Oleh Aliif Maulana
Dalam UU No. 16 Tahun 2019 tentang Perubahan atas UU No. 1 Tahun 1974 tentang Perkawinan, batas minimal usia untuk melangsungkan perkawinan bagi seorang perempuan disamakan dengan batas minimal usia untuk melangsungkan perkawinan bagi laki-laki, yakni 19 tahun ini tertera dalam Pasal 7 ayat (1) UU No. 16 Tahun 2019. Batas umur tersebut dinilai sudah memiliki jiwa yang matang atau cukup dewasa untuk melangsungkan suatu perkawinan agar dapat mewujudkan tujuan perkawinan secara baik, sehingga tidak berakhir pada perceraian dan mendapatkan keturunan yang sehat lagi berkualitas.
Pertimbangan UU No. 16 Tahun 2019 terkait kenaikan batas minimal usia untuk melangsungkan perkawinan yang mulanya 16 tahun menjadi 19 tahun ialah perkawinan pada usia dibawah 19 tahun dinilai dapat menimbulkan dampak negatif bagi tumbuh kembang anak dan akan menyebabkan tidak terpenuhinya hak dasar anak, seperti hak atas perlindungan dari kekerasan dan diskriminasi, hak sipil anak, hak kesehatan, hak pendidikan, serta hak sosial anak. Diharapkan dengan adanya perubahan batas minimal usia untuk melangsungkan perkawinan dapat menurunkan resiko kematian ibu dan anak, selain itu juga dapat terpenuhinya hak-hak anak, sehingga mengoptimalkan tumbuh kembang anak.
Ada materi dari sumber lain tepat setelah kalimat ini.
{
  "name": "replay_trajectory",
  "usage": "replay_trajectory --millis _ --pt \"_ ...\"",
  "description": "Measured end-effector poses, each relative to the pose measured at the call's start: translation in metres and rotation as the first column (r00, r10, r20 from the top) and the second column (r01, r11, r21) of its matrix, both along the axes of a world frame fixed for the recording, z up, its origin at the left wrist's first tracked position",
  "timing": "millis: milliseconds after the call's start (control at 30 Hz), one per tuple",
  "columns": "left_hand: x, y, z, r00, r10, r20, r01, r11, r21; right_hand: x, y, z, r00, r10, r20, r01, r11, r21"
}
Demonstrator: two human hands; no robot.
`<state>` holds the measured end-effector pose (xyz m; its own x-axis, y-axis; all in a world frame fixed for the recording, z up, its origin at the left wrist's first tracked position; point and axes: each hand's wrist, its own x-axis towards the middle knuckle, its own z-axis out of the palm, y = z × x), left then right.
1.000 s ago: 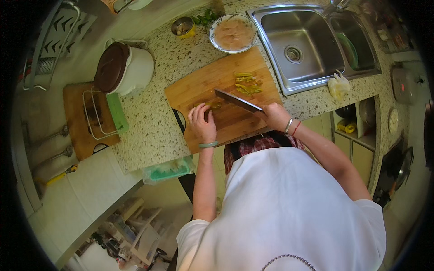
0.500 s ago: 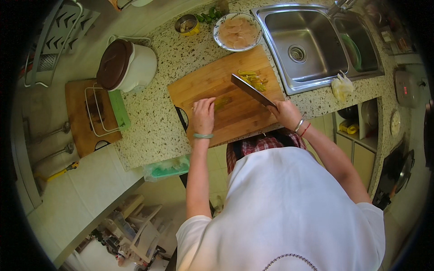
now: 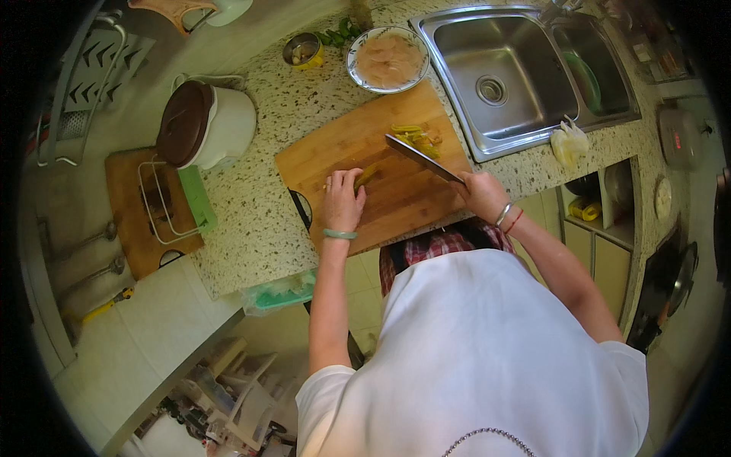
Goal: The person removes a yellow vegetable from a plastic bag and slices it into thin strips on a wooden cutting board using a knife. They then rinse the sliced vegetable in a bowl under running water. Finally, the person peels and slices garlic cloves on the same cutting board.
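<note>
My right hand grips the handle of a kitchen knife, its broad blade pointing up and left over the wooden cutting board. Beside the blade lies a small pile of cut yellow-green vegetable pieces. My left hand rests on the board's left part, fingers bent and close together on a yellow-green vegetable strip. That strip shows just right of the fingertips, apart from the blade; its other end is hidden under the hand.
Behind the board stand a patterned plate of thin pale slices and a small metal bowl. A steel sink adjoins on the right, with a knotted plastic bag at its corner. A white pot with brown lid stands left.
The knife blade has come down and left slightly, lying flatter. My left fingers have shifted a little, showing more of the strip. The whole view has moved slightly.
</note>
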<state>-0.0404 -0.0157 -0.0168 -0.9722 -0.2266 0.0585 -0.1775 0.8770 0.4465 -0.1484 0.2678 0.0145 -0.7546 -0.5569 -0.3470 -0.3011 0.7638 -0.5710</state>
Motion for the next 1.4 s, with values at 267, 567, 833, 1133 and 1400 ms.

Dalam Pasal 1 ayat (1) UU No. 35 Tahun 2014 tentang Perubahan atas UU No. 23 Tahun 2002 tentang Perlindungan Anak, bahwa anak adalah seseorang yang belum berusia 18 tahun, termasuk juga anak yang masih dalam kandungan.Â
Dari sudut pandang hukum, tujuan dari suatu perkawinan adalah untuk menjadi keluarga yang sejahtera dan bahagia. Sementara itu, untuk mencapai tujuan tersebut tidaklah mudah seperti yang ada dalam pemikiran sesaat. Untuk mencapai tujuan perkawinan, perlu adanya pemikiran, persiapan yang matang baik itu fisik maupun mental dan keduanya ada korelasinya dengan usia dari seseorang khususnya perempuan. Di dalam perubahan UU No.16 Tahun 2019 tentang Perubahan atas UU No.1 Tahun 1974 tentang Perkawinan khususnya di pasal 7 Ayat (1), merupakan hasil dari pemikiran yang mempertimbangkan beberapa aspek yaitu:
a. Aspek Yuridis
Dalam UU Perkawinan kita mengetahui bahwa tujuan dari perkawinan adalah untuk membina rumah tangga yang sakinah mawaddah wa rahmah, dan secara hukum, lembaga perkawinan merupakan lembaga yang sakral karena penyangkut penentuan nasib seseorang dalam menempuh kehidupan yang baru. Dalam ajaran Islam, penentuan usia bersifat dinamis karena dianggap setiap manusia yang satu dengan manusia yang lainnya tidak sama dalam hal menentukan kematangan usia. Namun di dalam Al-Qur'an dijelaskan bahwa pernikahan dibawah umur menimbulkan kekhawatiran memiliki keturunan yang kurang sehat.
b. Aspek Sosiologi
Perubahan tersebut ditetapkan untuk mengatasi permasalahan yang terjadi pada saat itu, yakni maraknya perkawinan poligami dan perceraian secara sewenang-wenang, sehingga dengan terbitnya perubahan UU Perkawinan tersebut, diharapkan kasus poligami menurun secara drastis sehingga dapat mengurangi beban anggaran belanja negara.
c. Aspek Filosofi
Suatu hukum dilahirkan untuk mengatur masyarakat dalam bersosial yang secara substansinya bertujuan untuk kemaslahatan umat dan mengurangi kemudharatan. Karena sifatnya sosial maka dalam perumusan suatu hukum dan aturan perlu melibatkan semua aspek sosial masyarakat, sehingga hukum yang ditetapkan dapat ditaati bersama-sama. Sedangkan secara harfiah perubahan suatu hukum dilakukan atas pertimbangan dari cara pandang, kesadaran, dan cita-cita dari dari dibentuknya hukum tersebut dan yang paling mendasar adalah Pancasila dan pembukaan Undang-Undang Dasar 1945.Tentu secara filosofi perubahan didalam UU No.16 Tahun 2019 atas UU No.1 Tahun 1974 tidak lain adalah untuk mewujudkan cita-cita bangsa Indonesia.